Tapi itu masih lebih baik, dari pada anak yang tidak mengetahui bakatnya sama sekali. Entah karena orang tuanya yang salah mengarahkan, atau justru ketidakpedulian orang tua untuk menemukan bakat si anak. Sehingga anak tumbuh bagai kacang tanah yang tidak ada isinya. Secara hiperbolis, bisa dikatakan bahwa anak yang tidak mengetahui bakatnya, seperti orang yang tidak percaya adanya Tuhan; mereka tidak punya pegangan.
Contoh nyatanya, ada seseorang yang sudah didukung orang tuanya untuk belajar sulap sejak dia kecil, sehingga dia tumbuh dengan membawa kecintaannya pada sulap, dan dia mengahadapi berbagai peristiwa dalam hidup bersama kemampuannya memainkan trik-trik sulap.
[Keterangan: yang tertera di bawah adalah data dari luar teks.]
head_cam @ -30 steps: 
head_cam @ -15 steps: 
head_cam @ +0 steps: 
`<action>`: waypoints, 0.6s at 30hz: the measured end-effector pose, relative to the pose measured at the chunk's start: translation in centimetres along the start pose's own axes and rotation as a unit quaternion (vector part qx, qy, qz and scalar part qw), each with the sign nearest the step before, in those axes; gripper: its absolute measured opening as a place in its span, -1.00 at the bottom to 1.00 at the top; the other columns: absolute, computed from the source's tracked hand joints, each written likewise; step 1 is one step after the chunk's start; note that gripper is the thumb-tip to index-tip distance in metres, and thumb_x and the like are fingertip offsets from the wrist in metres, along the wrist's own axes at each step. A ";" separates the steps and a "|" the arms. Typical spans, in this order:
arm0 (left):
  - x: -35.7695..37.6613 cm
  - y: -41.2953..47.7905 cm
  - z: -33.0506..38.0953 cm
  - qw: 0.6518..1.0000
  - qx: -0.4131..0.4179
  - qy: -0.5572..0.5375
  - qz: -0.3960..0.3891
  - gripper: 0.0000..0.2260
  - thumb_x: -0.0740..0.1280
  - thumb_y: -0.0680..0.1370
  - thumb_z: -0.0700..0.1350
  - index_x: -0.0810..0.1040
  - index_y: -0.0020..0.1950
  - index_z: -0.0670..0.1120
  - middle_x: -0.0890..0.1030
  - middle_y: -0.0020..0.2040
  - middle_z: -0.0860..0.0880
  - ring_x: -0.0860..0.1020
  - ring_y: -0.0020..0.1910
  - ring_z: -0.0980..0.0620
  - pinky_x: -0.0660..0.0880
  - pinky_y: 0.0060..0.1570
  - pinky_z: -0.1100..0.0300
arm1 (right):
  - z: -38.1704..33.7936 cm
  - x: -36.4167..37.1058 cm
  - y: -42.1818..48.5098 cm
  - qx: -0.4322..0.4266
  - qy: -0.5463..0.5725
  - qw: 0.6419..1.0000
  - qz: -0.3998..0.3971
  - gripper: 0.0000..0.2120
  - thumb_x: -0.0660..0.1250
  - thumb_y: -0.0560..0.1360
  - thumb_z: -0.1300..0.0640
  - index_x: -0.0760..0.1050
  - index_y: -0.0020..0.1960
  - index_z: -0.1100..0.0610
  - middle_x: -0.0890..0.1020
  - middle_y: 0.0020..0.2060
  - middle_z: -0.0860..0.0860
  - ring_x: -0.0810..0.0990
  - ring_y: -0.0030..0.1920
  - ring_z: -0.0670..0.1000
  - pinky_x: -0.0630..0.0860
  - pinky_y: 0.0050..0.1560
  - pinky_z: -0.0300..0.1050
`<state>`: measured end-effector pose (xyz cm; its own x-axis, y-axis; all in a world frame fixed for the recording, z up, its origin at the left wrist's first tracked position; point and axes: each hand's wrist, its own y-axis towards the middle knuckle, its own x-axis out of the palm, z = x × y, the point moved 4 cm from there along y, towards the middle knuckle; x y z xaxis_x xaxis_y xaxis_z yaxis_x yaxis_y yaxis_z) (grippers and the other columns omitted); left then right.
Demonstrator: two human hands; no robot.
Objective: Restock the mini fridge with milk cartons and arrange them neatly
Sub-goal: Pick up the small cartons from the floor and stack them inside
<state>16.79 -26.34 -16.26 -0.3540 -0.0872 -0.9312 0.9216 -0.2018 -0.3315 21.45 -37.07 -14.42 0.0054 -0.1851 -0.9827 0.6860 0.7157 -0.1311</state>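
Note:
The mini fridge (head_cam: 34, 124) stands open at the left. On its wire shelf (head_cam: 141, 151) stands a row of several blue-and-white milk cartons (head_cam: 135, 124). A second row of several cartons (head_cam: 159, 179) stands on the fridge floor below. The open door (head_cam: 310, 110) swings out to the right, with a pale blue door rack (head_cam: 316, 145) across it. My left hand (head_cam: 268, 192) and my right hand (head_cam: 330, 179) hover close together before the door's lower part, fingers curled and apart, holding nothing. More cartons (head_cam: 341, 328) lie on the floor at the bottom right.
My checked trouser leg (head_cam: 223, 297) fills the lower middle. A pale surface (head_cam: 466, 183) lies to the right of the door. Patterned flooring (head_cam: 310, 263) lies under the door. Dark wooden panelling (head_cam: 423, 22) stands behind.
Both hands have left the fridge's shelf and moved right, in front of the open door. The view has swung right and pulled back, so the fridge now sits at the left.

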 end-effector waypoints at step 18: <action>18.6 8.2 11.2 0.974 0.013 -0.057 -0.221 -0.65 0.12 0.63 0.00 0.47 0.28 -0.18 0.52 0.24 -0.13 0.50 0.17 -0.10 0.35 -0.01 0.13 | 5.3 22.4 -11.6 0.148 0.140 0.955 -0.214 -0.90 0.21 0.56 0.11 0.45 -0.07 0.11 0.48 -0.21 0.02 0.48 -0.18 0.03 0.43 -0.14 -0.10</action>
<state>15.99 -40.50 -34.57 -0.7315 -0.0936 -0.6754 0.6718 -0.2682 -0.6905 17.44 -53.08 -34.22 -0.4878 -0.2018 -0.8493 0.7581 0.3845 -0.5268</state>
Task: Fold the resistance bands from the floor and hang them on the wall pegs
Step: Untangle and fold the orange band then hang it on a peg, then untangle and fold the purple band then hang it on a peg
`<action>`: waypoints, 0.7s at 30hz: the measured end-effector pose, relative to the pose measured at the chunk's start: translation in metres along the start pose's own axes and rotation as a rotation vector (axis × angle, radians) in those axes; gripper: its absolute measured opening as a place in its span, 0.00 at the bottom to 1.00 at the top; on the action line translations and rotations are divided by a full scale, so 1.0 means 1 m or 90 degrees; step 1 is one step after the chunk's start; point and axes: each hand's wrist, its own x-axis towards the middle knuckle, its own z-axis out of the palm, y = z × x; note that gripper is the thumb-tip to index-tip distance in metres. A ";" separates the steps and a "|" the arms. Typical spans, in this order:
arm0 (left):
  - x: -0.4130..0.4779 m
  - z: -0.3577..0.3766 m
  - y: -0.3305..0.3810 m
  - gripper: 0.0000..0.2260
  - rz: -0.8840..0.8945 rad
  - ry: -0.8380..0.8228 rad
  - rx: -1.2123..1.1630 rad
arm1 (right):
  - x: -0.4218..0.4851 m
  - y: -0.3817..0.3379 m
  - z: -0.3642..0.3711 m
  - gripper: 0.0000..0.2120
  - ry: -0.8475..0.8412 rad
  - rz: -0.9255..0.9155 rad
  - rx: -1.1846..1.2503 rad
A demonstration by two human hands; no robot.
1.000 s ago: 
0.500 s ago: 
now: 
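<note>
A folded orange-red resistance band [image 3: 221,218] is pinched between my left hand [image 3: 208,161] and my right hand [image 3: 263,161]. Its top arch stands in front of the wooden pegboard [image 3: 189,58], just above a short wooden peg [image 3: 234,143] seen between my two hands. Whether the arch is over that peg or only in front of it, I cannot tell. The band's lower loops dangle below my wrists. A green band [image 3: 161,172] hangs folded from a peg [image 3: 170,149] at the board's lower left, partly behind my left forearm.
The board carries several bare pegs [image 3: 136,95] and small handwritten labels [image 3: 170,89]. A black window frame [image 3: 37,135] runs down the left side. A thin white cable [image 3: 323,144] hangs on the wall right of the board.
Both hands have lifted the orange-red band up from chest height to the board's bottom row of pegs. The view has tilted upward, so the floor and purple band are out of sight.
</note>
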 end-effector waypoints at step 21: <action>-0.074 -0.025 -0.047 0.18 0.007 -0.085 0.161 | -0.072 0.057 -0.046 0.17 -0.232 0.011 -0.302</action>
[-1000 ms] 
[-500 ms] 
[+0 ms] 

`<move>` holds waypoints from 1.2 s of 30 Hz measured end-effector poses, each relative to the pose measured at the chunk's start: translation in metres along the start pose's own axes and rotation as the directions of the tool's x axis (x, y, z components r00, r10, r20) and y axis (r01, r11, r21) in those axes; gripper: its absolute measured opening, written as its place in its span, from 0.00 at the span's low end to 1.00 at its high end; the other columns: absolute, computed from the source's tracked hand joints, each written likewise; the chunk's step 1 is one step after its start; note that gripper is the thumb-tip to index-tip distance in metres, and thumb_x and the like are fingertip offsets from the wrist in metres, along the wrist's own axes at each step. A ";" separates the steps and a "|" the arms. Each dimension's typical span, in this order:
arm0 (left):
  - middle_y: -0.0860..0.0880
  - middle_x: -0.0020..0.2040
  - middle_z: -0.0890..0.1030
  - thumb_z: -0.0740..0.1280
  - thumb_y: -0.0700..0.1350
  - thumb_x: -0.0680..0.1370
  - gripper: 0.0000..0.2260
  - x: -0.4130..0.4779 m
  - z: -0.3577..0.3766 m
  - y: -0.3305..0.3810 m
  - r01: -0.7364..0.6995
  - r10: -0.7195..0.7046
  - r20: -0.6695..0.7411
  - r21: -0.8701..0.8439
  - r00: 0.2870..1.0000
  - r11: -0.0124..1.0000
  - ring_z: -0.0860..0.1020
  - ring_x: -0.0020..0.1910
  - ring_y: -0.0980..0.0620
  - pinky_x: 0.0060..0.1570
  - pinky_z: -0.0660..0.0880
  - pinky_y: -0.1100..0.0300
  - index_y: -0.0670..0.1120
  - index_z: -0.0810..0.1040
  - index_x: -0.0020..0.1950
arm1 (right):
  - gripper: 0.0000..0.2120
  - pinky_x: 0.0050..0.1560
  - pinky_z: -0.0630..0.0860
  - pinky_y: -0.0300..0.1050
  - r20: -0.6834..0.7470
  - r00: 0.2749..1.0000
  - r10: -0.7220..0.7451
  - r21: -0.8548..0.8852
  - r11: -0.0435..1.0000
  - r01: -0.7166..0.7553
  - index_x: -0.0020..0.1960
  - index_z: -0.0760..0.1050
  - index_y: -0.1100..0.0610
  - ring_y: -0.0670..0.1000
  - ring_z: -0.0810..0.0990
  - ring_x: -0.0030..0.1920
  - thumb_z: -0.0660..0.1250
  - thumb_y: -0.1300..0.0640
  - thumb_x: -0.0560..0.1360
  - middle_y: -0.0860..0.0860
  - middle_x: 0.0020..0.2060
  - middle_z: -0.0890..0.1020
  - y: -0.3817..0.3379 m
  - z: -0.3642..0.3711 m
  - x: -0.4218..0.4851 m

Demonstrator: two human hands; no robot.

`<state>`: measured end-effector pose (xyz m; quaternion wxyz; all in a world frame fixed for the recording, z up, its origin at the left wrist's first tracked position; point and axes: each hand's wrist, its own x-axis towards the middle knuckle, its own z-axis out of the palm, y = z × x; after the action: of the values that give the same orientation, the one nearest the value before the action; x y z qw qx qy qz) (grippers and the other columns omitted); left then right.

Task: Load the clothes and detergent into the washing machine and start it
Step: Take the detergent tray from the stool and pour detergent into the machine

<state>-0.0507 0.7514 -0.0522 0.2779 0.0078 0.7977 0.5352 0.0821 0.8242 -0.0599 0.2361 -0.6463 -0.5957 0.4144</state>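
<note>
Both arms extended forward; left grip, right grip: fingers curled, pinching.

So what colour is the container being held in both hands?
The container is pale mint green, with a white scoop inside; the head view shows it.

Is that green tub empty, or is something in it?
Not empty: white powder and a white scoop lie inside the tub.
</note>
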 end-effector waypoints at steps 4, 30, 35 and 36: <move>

Ketika beranjak dewasa, dia memilih kuliah di jurusan ekonomi, karena dia berpikir bahwa menjadi pengusaha akan membuatnya cepat kaya. Tapi setelah dia lulus kuliah, dia tidak bisa segera mendapat pekerjaan. Sementara uang yang dimiliki keluarganya hampir habis untuk membiayai kuliahnya yang mahal. Semua barang berharga yang dimiliki dijual untuk bertahan hidup, sehingga satu-satunya hal berharga yang masih dia miliki adalah bakatnya bermain sulap. Jadi, dia masih bisa menghibur diri dan keluarganya dengan permainan sulapnya. Dan ketika akhirnya dia mendapat pekerjaan, itu hanya menjadi pegawai bank swasta yang hasilnya sama sekali tidak setimpal dengan biaya hidupnya. Akhirnya dia menyerah mencari pekerjaan, dan memilih menjadi pesulap profesional. Dia menjuarai berbagai kompetisi, dan pada waktu yang tepat, dia dinobatkan sebagai magician master di Indonesia.
Nah, contoh nyata itu memperkuat alasan kenapa orang tua wajib menggali dan mengembangkan potensi anak. Agar anak punya sesuatu yang bisa diandalkan, selain ijazah SMA atau almamater kampus terkenal. Kecuali kalau orang tua yakin mampu memberikan istana megah dengan dinding berlapis emas dan gunungan permen coklat beserta mobil-mobil mewah untuk bekal hidup anaknya.